Di Rosann Kozlowski, aggiornato il 30 agosto 2022
Dick Luria/Photodisc/Getty Images
Fenolftaleina (C20 H14 O4 ) è un solido cristallino debolmente acido, di colore da bianco a giallo. Si dissolve facilmente negli alcoli ed è leggermente solubile in acqua. Questa molecola organica è la pietra angolare di molti test acido-base nei laboratori di chimica.
In soluzione, la fenolftaleina esiste in equilibrio tra una forma protonata incolore e uno ione deprotonato rosa. Quando una soluzione è acida, gli ioni idrogeno spostano l'equilibrio verso la forma incolore, rendendo l'indicatore trasparente. Nei mezzi basici, gli ioni idrossido promuovono la formazione dello ione rosa, conferendo alla soluzione la sua tonalità caratteristica. Questo spostamento è una conseguenza diretta della delocalizzazione degli elettroni che avviene durante la ionizzazione.
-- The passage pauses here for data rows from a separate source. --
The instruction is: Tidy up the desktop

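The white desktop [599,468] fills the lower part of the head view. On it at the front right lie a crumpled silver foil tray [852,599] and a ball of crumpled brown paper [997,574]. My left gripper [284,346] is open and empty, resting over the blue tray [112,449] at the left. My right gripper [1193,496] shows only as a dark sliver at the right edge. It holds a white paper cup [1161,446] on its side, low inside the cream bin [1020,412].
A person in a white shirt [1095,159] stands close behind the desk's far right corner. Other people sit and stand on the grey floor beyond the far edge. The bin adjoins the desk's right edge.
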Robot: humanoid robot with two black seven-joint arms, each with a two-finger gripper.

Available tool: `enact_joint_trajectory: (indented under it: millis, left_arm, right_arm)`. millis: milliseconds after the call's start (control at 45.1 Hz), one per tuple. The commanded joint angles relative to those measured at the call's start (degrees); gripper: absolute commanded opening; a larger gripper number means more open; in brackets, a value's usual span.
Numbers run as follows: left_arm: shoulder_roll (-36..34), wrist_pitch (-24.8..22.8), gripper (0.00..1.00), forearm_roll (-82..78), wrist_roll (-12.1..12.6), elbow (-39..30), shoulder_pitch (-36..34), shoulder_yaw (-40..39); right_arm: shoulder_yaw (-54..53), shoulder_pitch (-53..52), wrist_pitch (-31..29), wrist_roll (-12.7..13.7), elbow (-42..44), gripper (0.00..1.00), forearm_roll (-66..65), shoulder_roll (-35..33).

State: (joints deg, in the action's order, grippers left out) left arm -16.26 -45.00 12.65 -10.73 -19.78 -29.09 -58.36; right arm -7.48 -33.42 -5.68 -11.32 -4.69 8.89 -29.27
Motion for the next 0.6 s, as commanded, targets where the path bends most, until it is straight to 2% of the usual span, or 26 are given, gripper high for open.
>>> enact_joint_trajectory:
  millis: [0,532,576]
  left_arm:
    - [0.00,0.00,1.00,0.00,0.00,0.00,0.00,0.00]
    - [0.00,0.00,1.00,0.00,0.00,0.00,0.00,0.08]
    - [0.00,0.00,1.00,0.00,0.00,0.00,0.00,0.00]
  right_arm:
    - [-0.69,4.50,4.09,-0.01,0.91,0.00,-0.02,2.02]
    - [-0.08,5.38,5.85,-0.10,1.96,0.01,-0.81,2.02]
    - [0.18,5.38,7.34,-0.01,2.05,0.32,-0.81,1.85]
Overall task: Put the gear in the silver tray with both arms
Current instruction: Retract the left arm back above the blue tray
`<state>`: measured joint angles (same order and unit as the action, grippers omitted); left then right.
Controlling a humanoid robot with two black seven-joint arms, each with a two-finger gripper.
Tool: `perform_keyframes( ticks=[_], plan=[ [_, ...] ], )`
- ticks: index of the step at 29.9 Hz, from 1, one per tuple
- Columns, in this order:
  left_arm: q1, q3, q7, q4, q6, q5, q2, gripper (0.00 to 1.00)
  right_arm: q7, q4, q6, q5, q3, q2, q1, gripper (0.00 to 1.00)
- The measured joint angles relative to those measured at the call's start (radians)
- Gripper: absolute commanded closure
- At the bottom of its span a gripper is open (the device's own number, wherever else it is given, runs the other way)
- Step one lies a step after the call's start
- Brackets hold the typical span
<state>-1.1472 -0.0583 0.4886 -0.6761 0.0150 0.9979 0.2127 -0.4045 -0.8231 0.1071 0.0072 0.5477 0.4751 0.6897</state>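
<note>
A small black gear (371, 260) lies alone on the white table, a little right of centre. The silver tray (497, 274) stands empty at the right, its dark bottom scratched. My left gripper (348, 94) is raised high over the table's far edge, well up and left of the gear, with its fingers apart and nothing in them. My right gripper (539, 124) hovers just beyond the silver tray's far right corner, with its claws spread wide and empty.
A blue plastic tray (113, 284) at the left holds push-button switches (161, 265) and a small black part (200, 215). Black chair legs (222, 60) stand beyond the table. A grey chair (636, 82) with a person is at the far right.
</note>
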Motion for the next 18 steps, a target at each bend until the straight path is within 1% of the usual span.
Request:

Le forme protonata (acida) e deprotonata (alcalina) differiscono strutturalmente. Lo ione deprotonato presenta un esteso sistema di elettroni π che assorbe la luce visibile intorno a 553 nm (regione verde), che l'occhio umano percepisce come rosa. Più la soluzione è alcalina, maggiore sarà il grado di ionizzazione e più intensa sarà la colorazione rosa.
La scala del pH va da 0 a 14, dove 7 è neutro. La fenolftaleina rimane incolore al di sotto di pH 8,2. Inizia a diventare rosa tenue a pH 8,2, intensificandosi fino a diventare un magenta brillante a pH 10 e oltre, rendendolo un indicatore ideale per soluzioni debolmente basiche.
Scoperta nel 1871 dal chimico tedesco Adolf von Baeyer, la fenolftaleina viene prodotta fondendo il fenolo con l'anidride ftalica in presenza di acido solforico o cloruro di zinco, processi che sono ancora oggi standard. In laboratorio viene utilizzato prevalentemente nelle titolazioni acido-base:una concentrazione nota di base viene titolata rispetto a una soluzione acida sconosciuta, e il momento in cui il colore cambia da incolore a rosa segnala il punto di equivalenza. Storicamente, la fenolftaleina veniva utilizzata come lassativo in preparati da banco come l'Ex‑Lax, ma è stata vietata negli Stati Uniti nel 1999 dopo che alcuni studi la collegavano al rischio di cancro.